Wherever a line holds the word "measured", copy that line from the data.

※ ※ ※

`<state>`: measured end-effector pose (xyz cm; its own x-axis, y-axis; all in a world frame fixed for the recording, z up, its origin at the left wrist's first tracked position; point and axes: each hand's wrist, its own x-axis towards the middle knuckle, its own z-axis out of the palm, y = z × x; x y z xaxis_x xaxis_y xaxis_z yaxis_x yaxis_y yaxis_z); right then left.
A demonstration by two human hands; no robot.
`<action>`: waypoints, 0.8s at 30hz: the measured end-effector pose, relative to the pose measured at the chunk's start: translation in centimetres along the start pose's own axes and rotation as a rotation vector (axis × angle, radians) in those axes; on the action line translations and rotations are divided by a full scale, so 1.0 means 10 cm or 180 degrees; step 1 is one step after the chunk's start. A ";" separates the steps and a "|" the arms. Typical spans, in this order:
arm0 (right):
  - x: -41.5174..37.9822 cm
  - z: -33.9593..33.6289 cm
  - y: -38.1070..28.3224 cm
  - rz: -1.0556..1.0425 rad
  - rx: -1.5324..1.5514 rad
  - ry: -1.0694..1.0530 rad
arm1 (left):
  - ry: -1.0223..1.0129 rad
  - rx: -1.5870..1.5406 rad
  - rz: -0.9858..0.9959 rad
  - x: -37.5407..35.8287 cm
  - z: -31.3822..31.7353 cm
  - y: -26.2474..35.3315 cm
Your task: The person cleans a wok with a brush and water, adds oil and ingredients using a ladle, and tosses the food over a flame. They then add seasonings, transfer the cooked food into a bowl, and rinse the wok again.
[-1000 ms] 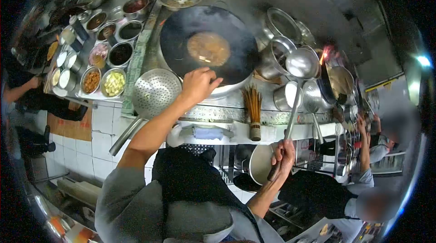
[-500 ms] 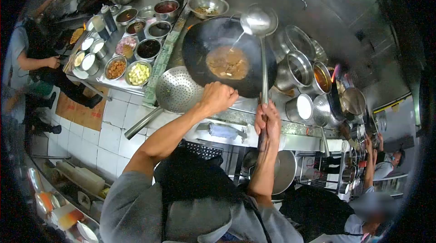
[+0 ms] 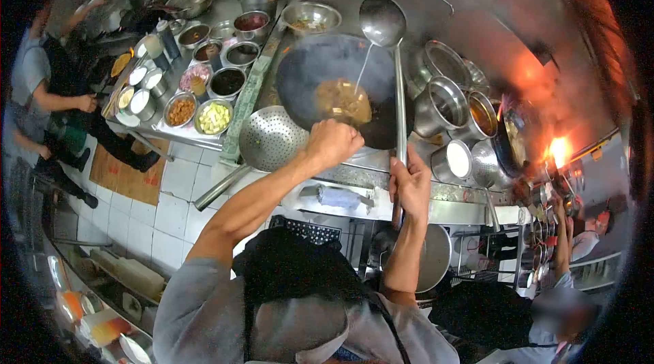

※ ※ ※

▶ _Expected answer_:
`<state>`: measured end-effector pose (xyz cm; its own x-axis, y-axis; all in a world frame fixed for the recording, z up, its origin at the left wrist's first tracked position; point and axes: each hand's wrist, its own x-axis towards the middle knuckle, its own z-axis out of the palm, y = z × x; x y z xaxis_x xaxis_y xaxis_z yaxis_x yaxis_y yaxis_z); right then left.
`<action>`: waypoints, 0.8s at 30hz: the measured end-effector pose, relative to the pose measured at the chunk's start: translation in centimetres along the start pose's own axes and rotation as a rotation vector (axis × angle, radians) in those axes; on the action line translations and rotations are divided by a full scale, so 1.0 means 10 cm or 180 degrees; step 1 is one step after the chunk's start. A ";" separates the steps and a "|" the arms. Typical spans, in this order:

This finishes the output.